◆ Task ◆
Search the data for "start". Return each matching line.

◆ The data ◆
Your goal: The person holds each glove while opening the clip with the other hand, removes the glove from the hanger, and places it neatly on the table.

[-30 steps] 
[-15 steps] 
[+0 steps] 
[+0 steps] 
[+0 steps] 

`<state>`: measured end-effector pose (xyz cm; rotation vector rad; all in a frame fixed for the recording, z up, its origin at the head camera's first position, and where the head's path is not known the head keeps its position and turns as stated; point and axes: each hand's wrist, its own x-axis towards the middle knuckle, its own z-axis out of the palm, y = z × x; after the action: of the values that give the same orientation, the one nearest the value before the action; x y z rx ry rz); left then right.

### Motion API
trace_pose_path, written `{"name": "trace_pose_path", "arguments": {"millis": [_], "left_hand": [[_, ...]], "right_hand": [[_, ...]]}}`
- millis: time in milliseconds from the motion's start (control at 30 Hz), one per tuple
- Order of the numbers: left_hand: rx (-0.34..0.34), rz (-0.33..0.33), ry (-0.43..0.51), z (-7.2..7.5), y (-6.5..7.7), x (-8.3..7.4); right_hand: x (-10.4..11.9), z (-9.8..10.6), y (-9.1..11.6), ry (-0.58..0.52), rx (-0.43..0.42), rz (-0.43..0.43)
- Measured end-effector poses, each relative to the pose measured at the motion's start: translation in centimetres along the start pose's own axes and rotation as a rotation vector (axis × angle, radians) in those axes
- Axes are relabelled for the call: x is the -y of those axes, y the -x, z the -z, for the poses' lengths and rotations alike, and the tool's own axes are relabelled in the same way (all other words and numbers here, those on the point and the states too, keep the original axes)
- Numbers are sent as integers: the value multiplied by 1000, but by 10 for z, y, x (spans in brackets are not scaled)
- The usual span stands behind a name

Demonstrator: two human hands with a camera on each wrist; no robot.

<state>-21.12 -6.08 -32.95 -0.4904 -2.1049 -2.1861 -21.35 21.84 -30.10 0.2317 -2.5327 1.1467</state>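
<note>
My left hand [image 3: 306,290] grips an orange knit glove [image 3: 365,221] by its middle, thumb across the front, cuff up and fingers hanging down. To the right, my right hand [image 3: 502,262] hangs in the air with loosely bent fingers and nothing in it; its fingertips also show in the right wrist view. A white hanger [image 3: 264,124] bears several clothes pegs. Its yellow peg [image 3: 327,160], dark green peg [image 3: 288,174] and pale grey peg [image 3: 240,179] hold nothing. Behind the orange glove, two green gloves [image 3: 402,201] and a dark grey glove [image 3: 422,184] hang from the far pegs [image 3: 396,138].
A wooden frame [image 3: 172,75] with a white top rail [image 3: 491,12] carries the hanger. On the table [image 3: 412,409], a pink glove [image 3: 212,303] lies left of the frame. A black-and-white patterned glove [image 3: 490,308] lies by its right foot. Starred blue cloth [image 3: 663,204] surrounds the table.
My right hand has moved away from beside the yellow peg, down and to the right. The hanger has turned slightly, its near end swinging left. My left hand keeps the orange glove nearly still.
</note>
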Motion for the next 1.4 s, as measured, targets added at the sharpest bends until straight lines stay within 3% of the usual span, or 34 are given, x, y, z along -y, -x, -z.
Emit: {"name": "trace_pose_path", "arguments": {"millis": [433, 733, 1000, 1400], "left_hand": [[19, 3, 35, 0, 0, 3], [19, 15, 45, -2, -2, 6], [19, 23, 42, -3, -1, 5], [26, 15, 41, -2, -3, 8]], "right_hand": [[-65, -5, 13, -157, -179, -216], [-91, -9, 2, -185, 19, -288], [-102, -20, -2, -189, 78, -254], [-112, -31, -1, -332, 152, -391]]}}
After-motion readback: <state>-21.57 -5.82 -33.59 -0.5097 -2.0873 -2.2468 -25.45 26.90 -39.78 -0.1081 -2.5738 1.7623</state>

◆ Answer section ◆
- millis: time in milliseconds from the motion's start (control at 30 Hz), one per tuple
- Measured end-effector poses, each relative to the pose measured at the motion's start: translation in centimetres along the start pose's own axes and rotation as a rotation vector (axis × angle, radians) in those axes

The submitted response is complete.